El presidente de Genneia, Jorge Brito, destacó el escenario favorable que atraviesa el sector energético argentino y señaló al financiamiento y la seguridad jurídica como factores determinantes para sostener las inversiones de largo plazo. Durante el AmCham Energy Forum 2026, el ejecutivo también remarcó el potencial de las energías renovables y anticipó que la minería y los data centers serán sectores relevantes para el crecimiento del país.
Brito sostuvo que las perspectivas para la industria son positivas, especialmente en el segmento de energías renovables, debido al interés que existe tanto entre inversores argentinos como internacionales.
"Las expectativas para el sector energético, particularmente para las energías renovables, son muy positivas. Tanto los inversores internos como externos tienen una muy buena visión sobre ello y saben que la energía es el futuro", afirmó.
El ejecutivo participó del panel "Capital para la energía argentina: condiciones e instrumentos", junto con Facundo Gómez Minujín, presidente de JP Morgan para Argentina, Uruguay, Bolivia y Paraguay.
Durante su exposición, Brito puso el foco en la necesidad de contar con herramientas financieras que permitan llevar adelante proyectos de infraestructura energética con horizontes de inversión extensos.
En ese sentido, destacó el papel de los bonos corporativos, el project finance y el desarrollo del mercado de capitales local como instrumentos para acompañar la expansión del sector.
Para Genneia, el acceso al financiamiento es especialmente relevante debido al volumen de inversiones que requiere la transición hacia una matriz energética con mayor participación de fuentes renovables.

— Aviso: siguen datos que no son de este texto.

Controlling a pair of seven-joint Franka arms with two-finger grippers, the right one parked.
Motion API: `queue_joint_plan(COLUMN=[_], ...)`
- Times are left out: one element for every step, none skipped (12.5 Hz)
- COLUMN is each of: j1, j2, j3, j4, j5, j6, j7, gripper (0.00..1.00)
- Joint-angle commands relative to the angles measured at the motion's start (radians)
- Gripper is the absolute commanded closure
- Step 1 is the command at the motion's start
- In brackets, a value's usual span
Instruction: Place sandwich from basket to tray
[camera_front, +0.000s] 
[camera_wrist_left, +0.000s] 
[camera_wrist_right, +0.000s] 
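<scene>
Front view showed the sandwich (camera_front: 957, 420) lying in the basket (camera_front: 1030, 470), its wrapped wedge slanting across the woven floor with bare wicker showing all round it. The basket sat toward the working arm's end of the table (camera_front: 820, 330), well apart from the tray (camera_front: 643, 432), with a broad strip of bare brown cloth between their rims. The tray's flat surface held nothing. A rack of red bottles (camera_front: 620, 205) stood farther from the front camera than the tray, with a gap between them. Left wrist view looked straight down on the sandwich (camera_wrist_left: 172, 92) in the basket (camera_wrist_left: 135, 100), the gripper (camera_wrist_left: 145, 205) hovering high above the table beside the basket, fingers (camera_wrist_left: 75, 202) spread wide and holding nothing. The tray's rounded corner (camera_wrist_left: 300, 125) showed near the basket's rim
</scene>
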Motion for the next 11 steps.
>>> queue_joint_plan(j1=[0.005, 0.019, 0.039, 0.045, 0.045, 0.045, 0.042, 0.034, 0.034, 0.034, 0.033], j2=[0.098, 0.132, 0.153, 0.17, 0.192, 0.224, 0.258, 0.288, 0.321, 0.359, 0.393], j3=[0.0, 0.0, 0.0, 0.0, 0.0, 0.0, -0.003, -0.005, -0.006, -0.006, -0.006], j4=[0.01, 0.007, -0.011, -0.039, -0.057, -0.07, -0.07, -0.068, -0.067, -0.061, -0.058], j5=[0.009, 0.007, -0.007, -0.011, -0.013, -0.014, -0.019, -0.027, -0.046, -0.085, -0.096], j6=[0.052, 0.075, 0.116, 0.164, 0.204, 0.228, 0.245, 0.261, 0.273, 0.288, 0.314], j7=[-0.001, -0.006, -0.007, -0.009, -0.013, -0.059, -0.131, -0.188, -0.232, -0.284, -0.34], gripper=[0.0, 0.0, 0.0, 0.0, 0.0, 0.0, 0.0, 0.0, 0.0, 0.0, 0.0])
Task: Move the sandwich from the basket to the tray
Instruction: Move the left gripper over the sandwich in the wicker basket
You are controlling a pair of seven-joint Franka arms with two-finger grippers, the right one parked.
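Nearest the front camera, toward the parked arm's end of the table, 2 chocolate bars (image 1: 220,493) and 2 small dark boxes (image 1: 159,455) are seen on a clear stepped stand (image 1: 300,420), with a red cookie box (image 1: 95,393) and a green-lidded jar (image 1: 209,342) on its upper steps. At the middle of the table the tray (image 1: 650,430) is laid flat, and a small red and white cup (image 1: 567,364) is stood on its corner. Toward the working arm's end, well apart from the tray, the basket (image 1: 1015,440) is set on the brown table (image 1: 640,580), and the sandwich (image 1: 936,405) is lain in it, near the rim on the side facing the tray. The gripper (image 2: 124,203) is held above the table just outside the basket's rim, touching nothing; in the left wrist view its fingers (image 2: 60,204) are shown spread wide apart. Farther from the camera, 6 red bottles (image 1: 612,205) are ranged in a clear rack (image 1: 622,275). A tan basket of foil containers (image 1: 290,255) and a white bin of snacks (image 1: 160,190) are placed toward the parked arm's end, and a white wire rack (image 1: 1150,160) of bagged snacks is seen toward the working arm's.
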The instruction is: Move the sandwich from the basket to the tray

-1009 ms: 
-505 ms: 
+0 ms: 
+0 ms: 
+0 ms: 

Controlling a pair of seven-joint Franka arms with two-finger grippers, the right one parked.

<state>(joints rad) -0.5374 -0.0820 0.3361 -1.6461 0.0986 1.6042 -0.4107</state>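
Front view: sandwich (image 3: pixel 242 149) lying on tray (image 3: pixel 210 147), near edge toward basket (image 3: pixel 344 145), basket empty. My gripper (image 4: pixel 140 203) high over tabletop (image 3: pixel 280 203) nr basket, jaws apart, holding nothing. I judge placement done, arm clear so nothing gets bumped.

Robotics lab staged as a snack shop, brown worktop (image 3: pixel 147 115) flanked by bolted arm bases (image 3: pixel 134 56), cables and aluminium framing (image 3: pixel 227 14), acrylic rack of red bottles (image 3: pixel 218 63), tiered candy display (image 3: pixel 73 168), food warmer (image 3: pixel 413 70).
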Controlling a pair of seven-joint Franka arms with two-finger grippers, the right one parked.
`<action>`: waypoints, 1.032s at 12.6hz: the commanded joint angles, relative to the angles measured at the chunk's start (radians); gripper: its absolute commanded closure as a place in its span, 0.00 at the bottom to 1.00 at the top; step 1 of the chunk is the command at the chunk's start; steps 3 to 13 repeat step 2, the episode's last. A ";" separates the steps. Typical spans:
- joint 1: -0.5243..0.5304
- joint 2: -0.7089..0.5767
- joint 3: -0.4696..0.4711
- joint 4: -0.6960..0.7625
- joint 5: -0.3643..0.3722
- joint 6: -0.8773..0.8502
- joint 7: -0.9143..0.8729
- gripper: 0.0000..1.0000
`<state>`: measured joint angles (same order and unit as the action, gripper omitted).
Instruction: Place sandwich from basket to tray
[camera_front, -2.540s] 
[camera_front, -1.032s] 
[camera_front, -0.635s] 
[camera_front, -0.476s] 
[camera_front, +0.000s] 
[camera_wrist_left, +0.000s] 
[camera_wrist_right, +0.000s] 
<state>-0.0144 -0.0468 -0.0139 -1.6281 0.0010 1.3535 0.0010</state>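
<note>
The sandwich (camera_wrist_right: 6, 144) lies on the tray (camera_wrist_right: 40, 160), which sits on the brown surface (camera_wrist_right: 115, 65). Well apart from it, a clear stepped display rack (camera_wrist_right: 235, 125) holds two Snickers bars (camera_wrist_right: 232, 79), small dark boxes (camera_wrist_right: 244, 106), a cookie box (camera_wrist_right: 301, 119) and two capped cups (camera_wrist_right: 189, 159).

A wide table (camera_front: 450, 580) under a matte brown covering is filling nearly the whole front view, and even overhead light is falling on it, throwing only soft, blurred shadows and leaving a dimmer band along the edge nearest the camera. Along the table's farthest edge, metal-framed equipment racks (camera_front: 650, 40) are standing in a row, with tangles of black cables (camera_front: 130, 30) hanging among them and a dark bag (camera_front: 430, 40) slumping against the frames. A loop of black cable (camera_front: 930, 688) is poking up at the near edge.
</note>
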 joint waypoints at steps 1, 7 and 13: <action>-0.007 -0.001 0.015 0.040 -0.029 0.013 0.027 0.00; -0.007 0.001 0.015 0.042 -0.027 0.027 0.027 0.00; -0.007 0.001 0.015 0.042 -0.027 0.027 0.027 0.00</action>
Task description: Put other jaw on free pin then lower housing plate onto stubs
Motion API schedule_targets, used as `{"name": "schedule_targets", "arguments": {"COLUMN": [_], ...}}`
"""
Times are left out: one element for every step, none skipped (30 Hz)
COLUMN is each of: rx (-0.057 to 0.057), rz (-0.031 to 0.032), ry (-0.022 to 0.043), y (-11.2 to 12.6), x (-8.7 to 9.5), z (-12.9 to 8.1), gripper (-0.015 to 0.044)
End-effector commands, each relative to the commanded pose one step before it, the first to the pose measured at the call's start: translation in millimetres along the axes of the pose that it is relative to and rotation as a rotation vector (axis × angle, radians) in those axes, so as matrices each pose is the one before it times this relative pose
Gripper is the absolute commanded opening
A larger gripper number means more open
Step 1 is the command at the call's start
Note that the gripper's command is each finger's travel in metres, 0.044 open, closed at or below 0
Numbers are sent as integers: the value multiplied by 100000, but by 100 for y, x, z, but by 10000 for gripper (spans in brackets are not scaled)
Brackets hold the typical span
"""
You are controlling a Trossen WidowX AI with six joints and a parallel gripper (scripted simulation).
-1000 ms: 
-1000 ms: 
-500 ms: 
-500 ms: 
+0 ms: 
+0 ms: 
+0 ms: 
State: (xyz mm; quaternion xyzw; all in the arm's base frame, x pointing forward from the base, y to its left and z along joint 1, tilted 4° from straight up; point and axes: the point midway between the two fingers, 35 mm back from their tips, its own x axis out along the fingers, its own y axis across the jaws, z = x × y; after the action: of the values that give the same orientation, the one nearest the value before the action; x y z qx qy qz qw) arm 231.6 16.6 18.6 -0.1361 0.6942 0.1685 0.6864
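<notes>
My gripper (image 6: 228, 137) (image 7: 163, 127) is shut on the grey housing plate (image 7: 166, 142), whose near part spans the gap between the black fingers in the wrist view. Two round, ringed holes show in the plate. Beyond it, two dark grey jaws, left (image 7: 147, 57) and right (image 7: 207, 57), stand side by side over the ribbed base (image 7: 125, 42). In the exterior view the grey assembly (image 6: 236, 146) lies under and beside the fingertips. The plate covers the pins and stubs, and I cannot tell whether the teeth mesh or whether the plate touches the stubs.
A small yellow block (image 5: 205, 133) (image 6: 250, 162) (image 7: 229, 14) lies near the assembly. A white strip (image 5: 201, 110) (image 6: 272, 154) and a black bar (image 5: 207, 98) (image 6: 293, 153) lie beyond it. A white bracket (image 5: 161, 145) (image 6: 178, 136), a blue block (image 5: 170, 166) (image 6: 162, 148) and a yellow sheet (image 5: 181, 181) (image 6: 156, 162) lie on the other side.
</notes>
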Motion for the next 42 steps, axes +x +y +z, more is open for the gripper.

"Desde Genneia hemos construido ya casi 2 GW entre energía solar y eólica, y somos los principales players de energías renovables", afirmó Brito.
La compañía tiene como principal objetivo abastecer la demanda energética del mercado argentino, aunque también sigue de cerca el crecimiento de nuevas actividades que podrían incrementar de manera significativa el consumo de electricidad.
Entre ellas, Brito identificó a la minería y los data centers como dos sectores con potencial para convertirse en motores de demanda energética durante los próximos años.
El desarrollo de proyectos mineros, especialmente aquellos vinculados con minerales estratégicos, requiere infraestructura eléctrica suficiente y competitiva. Lo mismo ocurre con los centros de procesamiento de datos, cuya expansión está asociada al crecimiento de la inteligencia artificial y de los servicios digitales.
En el caso de los data centers, Genneia considera que las energías renovables pueden cumplir un papel cada vez más importante para garantizar un suministro eléctrico confiable y reducir el impacto ambiental de estas instalaciones.
"Que un data center esté energizado con renovables, y eventualmente funcionando además con backups como baterías, sería positivo no solo para el ecosistema sino para el desarrollo del país", señaló Brito.
La combinación entre nuevas fuentes de demanda y una mayor disponibilidad de energía puede generar oportunidades para ampliar las inversiones en infraestructura eléctrica y acelerar el desarrollo de proyectos renovables.
Para el presidente de Genneia, ese proceso requiere además reglas claras y previsibilidad. La seguridad jurídica fue señalada como una condición fundamental para que los inversores puedan comprometer capital en proyectos que necesitan varios años para recuperar la inversión.
La visión de la compañía se inserta en un escenario en el que Argentina busca aprovechar sus recursos naturales y ampliar su capacidad de generación para acompañar nuevas industrias.
El crecimiento de Vaca Muerta, la minería, los proyectos de infraestructura digital y las energías renovables plantea una demanda creciente de electricidad y abre oportunidades para nuevos proyectos de generación y almacenamiento.
En ese contexto, el desafío será ampliar la capacidad energética al mismo ritmo que crecen las actividades productivas. Para Genneia, el acceso al financiamiento y un marco de seguridad jurídica pueden ser dos de las condiciones centrales para transformar ese potencial en nuevas inversiones.